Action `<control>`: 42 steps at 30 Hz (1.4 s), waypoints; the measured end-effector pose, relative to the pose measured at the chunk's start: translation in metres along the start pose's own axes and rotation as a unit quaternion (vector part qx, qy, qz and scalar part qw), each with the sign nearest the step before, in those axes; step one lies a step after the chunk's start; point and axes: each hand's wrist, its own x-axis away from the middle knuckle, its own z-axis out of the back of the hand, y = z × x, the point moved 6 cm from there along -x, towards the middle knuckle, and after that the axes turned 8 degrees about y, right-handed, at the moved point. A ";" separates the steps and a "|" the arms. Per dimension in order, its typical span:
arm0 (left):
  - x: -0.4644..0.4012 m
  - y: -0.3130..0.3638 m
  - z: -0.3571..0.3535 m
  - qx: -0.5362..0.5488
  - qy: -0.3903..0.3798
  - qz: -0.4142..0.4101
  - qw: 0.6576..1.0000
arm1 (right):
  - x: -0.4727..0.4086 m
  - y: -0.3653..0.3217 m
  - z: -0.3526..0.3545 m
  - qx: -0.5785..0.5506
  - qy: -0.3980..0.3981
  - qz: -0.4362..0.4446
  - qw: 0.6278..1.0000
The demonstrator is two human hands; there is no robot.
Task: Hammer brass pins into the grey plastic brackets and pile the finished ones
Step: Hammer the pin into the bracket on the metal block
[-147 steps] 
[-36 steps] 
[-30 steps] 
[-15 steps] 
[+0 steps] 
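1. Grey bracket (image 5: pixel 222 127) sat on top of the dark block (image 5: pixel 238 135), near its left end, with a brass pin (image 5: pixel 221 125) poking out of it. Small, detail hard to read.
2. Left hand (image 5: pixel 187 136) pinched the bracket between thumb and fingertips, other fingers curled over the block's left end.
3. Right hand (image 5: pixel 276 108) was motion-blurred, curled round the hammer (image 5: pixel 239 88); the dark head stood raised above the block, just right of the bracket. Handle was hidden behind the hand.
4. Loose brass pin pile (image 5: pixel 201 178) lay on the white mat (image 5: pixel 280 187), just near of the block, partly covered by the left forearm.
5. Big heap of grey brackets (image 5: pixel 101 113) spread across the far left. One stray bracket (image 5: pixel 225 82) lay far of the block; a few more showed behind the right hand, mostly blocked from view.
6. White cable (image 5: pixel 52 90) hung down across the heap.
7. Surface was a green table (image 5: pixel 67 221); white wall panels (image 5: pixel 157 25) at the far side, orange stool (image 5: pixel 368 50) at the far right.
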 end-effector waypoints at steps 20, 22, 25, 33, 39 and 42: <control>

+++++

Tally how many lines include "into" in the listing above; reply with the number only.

COMPLETED TASK:
2